This converter calculates the change between two sample data points of a resource. It can be configured to capture only positive growth increments (deltas).

Instance configuration:

Transformers:-name: "delta" parameters: target: name: "cpu.delta" growth_only: TruePublishers

Telemetry services provide several transmission methods to transfer collected data to an external system. The consumers of this data are very different, just like the monitoring system, data loss is acceptable, but the billing system requires reliable data transmission. Telemetry technology provides a way to meet the requirements of the two systems.

The publisher component can save data to persistent storage through a message bus or send it to one or more external consumers. A chain can contain multiple publishers.

To solve this problem, multiple publishers can be configured for each data point in the telemetry service, allowing the same technology meter or event to be published to multiple destinations, each of which may use a different transport.

The following publisher types are supported:

Gnocchi (default)

When gnocchi publishers are enabled, metrics and resource information are pushed to gnocchi for time series optimization storage. Gnocchi must be registered with the Identity service because Ceilometer discovers the exact path through the Identity service.

More details on how to enable and configure gnocchi can be found on its official documentation page.

Panko

Event data in cloud computing can be stored in panko, which provides a HTTP REST interface to query system events in OpenStack. Push the data to panko and set publisher to panko://.

Notifier

Notifier publisher can be specified in the form of notifier://?option1=value1&option2=value2. It uses oslo.messaging to send out AMQP data. Any consumer can then subscribe to published topics for additional processing.

The following customization options are available:

Per_meter_topic

The value of this parameter is 1. It is used to publish samples in additional metering_topic.sample_name topic queues, in addition to the default metering_topic queues.

Policy

The behavior used to configure a case, when the publisher is unable to send a sample, the possible predefined values are:

Default: used to wait and block until samples is sent.

Drop: used to discard samples that could not be sent.

Queue: used to create an in-memory queue and retry sending samples to the queue during the next sample release (queue length can be configured with the max_queue_length attribute, default is 1024).

Topic

The topic name of the queue to publish to. Setting this option will override the theme set by default by metering_topic and event_topic. This option can be used to support multiple consumers.

Udp

This publisher can be specified as udp://:/. It sends out measurement data through UDP.

File

This publisher can be specified as a file://path?option1=value1&option2=value2. Such a publisher records the survey data in a file.

Note: if you do not specify a file name and location, the file publisher does not log any meters, but instead logs a warning message in the configured log file for Telemetry.

The following options are available for file publisher:

Max_bytes when this option is greater than 00:00, it will cause a flip. When the specified size is about to overflow, the file will be closed and a new file will be silently opened for output. If its value is zero, then flipping will not occur.
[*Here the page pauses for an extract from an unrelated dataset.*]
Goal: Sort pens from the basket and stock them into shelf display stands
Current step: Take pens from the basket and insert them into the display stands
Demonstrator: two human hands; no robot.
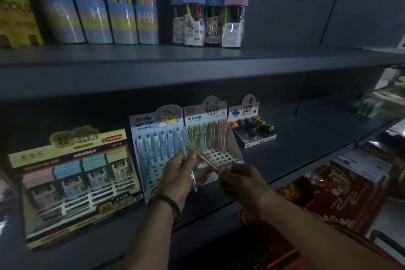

Backup_count if the value is non-zero, the extension is appended to the file name of the old log, such as. 1,. 2, and so on, until the specified value is reached. The authoring status and files containing the latest data are always without any specified extensions.

Http

The telemetry service supports sending samples to an external HTTP destination. The samples is issued without any modification. To set this option as the notification agent target, set http:// as the publisher endpoint in the pipe definition file. The HTTP goal should be set with the publisher statement. For example, additional configuration options can be passed through http://localhost:80/?option1=value1&option2=value2.

The following options are available:

The number of seconds before the timeout HTTP request timed out.

The number of times max_retries retried the request before it failed.

If batch is false, the publisher will send each sample and event separately, regardless of whether the notification agent is configured for batch processing.

Verify_ssl disables ssl certificate verification if it is false.

The default publisher is gnocchi, and no other options are specified. The sample publisher section of the / etc/ceilometer/pipeline.yaml configuration file is similar to the following:

Publishers:-gnocchi://-panko://-udp://10.0.0.2:1234-notifier://?policy=drop&max_queue_length=512&topic=custom_target pipeline segmentation

Note: Partitioning is required only if the pipe contains transformations. With some publishers support, it has secondary benefits. Under large workloads, multiple notification agents can be deployed to handle the flooding of incoming messages from the monitoring service. If translation is enabled in the pipe, the notification agent must be coordinated to ensure that related messages are routed to the same agent. To enable coordination, set the workload_partitioning value in the notification section.

To distribute messages across agents, you should set the pipeline_processing_queues option. This value defines how many pipe queues to create and then distribute them to the active notification agent. It is recommended that the number of processing queues at least match the number of agents.

Increasing the number of processing queues will improve the distribution of messages among agents. It also helps minimize requests to the Gnocchi storage backend. It will also increase the load on the message queue because it will use queue-to-fragment data.

Warning: reducing the number of processing queues may result in data loss because previously created queues may no longer be assigned to active agents. It is only recommended that you increase the processing queue.

Thank you for reading, the above is the content of "data processing and pipeline configuration of ceilometer". After the study of this article, I believe you have a deeper understanding of the data processing of ceilometer and how to configure the pipeline, and the specific use needs to be verified in practice. Here is, the editor will push for you more related knowledge points of the article, welcome to follow!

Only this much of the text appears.